## Task description
Line by line, retype the material below exactly, from its first line up to and including the one holding "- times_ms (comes".
☆ ☆ ☆ ☆
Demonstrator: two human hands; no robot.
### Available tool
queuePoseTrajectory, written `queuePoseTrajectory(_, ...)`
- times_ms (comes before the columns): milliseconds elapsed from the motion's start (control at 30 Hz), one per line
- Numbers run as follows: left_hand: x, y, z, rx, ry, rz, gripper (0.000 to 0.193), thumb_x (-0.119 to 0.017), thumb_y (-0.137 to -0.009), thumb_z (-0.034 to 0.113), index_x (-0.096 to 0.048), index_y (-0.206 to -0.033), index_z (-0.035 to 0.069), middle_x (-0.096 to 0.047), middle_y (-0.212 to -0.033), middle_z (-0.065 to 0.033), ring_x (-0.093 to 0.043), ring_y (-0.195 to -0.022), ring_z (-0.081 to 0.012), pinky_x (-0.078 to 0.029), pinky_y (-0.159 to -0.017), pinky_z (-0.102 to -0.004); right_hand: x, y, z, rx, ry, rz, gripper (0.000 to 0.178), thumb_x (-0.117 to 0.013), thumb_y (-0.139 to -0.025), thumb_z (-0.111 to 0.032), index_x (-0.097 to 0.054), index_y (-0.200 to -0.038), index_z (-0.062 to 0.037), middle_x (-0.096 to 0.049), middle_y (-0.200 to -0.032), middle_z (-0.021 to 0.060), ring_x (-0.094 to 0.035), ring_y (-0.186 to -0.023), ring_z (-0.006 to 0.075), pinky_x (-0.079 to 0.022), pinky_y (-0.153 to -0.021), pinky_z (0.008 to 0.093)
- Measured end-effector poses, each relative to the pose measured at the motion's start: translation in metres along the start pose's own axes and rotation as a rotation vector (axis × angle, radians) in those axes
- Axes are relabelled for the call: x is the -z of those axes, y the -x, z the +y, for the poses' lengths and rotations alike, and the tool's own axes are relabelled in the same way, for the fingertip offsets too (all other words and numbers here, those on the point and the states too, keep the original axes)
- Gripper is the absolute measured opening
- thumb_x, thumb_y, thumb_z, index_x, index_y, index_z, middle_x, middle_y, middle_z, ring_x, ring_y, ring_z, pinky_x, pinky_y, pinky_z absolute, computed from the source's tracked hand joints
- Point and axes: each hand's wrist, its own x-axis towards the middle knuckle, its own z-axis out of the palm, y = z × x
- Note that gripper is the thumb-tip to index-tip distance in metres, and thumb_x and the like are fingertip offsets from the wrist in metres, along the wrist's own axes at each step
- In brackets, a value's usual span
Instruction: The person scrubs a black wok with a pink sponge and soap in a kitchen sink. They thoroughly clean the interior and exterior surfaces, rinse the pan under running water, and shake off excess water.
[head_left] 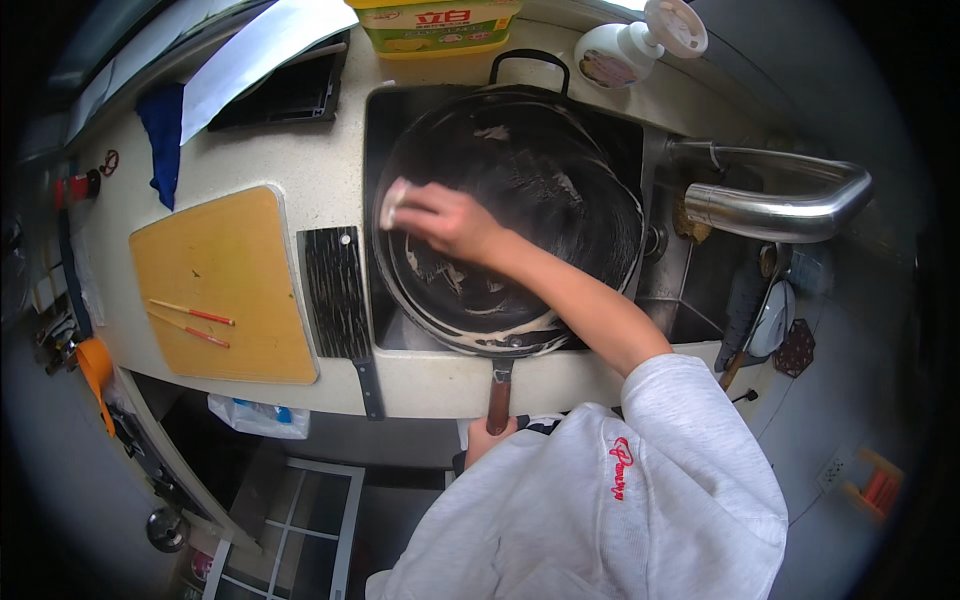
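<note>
A large black wok [520, 215] sits in the sink, with whitish suds smeared over its inside and rim. My left hand [488, 440] is closed around its brown wooden handle [499, 400] at the counter's front edge. Across the wok reaches my right forearm. My right hand [450, 222] is at the wok's left rim, its fingers closed on a small whitish-pink scrubbing pad [393, 203], blurred by motion. A black loop handle [530, 54] stands out at the wok's far side.
Left of the sink lie a dark cleaver [335, 295] and a yellow cutting board [225, 270] with chopsticks [190, 312] on it. A steel faucet [780, 205] hangs over the sink's right part. Behind stand a green-yellow tub [430, 28] and a white pump bottle [620, 52].
</note>
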Motion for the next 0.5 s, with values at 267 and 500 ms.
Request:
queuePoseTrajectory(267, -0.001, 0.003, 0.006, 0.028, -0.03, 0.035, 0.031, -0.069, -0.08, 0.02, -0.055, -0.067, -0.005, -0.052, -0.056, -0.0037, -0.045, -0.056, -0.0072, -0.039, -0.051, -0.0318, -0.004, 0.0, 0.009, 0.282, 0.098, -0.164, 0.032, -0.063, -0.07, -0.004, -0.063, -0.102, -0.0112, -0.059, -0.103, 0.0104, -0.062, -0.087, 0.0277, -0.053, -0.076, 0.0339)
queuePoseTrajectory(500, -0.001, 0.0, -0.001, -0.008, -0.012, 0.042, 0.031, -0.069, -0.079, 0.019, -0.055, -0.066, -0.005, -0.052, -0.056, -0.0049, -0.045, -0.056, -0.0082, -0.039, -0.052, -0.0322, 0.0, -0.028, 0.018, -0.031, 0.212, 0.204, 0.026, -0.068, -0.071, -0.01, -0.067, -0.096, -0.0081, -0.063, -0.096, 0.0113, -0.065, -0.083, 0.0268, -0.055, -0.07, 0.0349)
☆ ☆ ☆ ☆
## Expected answer
Demonstrator: two human hands; no robot.
### Available tool
queuePoseTrajectory, written `queuePoseTrajectory(_, ...)`
- times_ms (comes before the columns): milliseconds elapsed from the motion's start (control at 30 Hz), one per line

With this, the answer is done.